Leeds Castle 22-04-2012
Image by Karen Roe
“The Loveliest Castle in the World”
Set in 500 acres of beautiful parkland. Bring the whole family to Leeds Castle with your Key to the Castle ticket and journey through 900 years of captivating history. Open all year round, there is something for everyone to enjoy.
The Below Stairs Tour – A brand new tour for 2012 shows areas of Leeds Castle not usually on show, telling the stories of the servants who once worked here in the late 1930s. Get closer to the stories of the house by joining an expert guide who will escort you through the hidden treasures of the magnificent rooms of the castle, as well as some areas not normally open to visitors, including the State and Battlement bedrooms on the upper floors.
Park and Gardens – During your visit to Leeds Castle, enjoy the fresh air and stroll through the beautiful grounds of the park estate.
The Cascade Garden – The garden that gives you your first view of Leeds Castle, with its beautiful water cascade falling from the Cedar Pond.
The Wood Garden – In spring, the Wood Garden alongside the River Len is a particularly lovely way to approach the castle. Its carpet of Daffodils, Narcissi and Anemones presents a vibrant burst of colour. Later in the year, the visitor is treated to the splendor of Azaleas and Rhododendrons.
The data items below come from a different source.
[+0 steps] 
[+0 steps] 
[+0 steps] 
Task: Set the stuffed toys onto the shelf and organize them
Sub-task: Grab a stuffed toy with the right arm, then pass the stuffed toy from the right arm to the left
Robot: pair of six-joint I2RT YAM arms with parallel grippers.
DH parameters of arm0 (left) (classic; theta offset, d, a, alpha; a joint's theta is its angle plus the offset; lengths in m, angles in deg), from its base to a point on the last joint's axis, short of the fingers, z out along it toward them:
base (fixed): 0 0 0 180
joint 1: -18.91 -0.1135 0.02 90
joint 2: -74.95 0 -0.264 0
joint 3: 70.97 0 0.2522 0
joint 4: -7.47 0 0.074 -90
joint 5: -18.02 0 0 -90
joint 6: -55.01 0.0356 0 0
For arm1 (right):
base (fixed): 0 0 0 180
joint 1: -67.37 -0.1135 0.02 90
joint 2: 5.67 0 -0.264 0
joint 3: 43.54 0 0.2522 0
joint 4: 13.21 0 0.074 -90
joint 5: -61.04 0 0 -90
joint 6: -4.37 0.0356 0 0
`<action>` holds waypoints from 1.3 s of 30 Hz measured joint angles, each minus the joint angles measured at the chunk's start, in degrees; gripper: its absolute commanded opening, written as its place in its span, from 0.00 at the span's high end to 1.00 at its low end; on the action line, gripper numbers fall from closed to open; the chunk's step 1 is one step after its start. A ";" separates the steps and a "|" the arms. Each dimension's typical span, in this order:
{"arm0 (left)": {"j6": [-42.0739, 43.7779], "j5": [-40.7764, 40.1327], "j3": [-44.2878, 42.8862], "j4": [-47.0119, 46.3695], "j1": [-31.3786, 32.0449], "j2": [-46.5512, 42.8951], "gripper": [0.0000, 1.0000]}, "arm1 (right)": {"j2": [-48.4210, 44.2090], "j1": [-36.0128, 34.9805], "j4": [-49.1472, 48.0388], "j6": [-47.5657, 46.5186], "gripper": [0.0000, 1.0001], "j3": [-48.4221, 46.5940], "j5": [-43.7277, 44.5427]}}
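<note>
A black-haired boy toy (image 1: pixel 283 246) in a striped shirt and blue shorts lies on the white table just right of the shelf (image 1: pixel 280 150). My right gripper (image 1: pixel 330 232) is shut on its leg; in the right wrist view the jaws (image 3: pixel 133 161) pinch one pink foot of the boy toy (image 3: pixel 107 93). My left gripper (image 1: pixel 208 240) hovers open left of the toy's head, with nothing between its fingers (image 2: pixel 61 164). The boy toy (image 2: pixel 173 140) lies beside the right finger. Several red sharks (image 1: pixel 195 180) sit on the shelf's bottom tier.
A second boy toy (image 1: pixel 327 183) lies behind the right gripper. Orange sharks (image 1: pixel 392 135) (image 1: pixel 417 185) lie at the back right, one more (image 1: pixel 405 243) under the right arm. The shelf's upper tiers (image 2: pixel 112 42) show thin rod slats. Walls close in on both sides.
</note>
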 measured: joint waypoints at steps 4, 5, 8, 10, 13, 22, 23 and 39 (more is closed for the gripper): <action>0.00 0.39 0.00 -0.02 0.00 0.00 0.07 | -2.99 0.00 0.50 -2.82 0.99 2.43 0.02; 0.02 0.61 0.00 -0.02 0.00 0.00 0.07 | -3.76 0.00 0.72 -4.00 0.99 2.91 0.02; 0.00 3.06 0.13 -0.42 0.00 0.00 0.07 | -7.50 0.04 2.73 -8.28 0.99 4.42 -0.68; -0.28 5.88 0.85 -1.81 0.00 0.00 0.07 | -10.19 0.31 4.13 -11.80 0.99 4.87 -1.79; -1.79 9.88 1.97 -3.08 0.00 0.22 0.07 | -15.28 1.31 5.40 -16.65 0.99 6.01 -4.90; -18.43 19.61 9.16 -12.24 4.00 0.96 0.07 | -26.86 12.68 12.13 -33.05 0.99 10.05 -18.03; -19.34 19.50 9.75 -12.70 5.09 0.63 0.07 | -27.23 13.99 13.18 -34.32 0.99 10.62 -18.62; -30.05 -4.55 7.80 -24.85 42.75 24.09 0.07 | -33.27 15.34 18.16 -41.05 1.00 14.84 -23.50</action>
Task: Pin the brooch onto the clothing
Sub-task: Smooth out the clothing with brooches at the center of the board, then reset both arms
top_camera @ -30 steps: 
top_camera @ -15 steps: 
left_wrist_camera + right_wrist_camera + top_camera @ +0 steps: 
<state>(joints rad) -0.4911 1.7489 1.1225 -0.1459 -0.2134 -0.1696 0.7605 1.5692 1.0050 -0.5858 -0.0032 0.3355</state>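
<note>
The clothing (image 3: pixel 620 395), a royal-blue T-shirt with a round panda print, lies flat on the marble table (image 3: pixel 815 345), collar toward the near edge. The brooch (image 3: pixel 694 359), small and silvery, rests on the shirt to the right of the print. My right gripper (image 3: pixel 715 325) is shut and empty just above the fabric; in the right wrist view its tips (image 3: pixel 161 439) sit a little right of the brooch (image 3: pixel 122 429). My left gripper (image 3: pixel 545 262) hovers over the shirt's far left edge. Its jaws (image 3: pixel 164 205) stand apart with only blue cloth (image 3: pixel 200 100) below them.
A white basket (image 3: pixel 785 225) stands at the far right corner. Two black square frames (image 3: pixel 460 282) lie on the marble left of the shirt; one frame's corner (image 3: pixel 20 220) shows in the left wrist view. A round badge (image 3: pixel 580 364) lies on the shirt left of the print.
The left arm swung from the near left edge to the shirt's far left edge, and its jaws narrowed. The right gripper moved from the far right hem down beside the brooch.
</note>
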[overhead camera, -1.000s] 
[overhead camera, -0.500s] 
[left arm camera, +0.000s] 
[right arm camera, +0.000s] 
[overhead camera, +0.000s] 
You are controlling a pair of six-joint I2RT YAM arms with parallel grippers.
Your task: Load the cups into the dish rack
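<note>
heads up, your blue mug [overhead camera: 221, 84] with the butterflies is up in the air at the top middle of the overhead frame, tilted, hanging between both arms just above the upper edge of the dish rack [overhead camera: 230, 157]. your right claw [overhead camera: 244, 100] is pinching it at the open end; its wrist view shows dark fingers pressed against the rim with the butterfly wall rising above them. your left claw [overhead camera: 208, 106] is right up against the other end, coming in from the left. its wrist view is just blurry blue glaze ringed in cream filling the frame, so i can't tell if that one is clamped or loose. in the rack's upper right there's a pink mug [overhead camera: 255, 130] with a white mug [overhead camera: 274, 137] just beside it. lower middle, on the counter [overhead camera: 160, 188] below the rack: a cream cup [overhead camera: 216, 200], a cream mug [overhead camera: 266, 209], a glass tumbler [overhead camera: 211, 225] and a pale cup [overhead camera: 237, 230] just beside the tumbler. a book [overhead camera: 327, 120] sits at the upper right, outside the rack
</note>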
The Culpeper Garden – Named after the family who owned Leeds Castle in the 17th century; the Culpeper Garden was originally the site of the castle’s kitchen garden. During Lady Baillie’s ownership it became a cut flower garden, but in 1980 garden designer Russell Page transformed it into a large cottage garden. With its informal layout and low box hedges as a border this very English garden features Roses, Lupins, Poppies and Lads’ Love, with exotic blooms mixed in to create a profusion of colour and scent.
The Lady Baillie Garden – Designed by the landscape architect, Christopher Carter, on the site of Lady Baillie’s original aviary the garden is a favourite destination for visitors to the castle. With its south facing aspect and Mediterranean style, visitors can relax and enjoy superb views across the Great Water.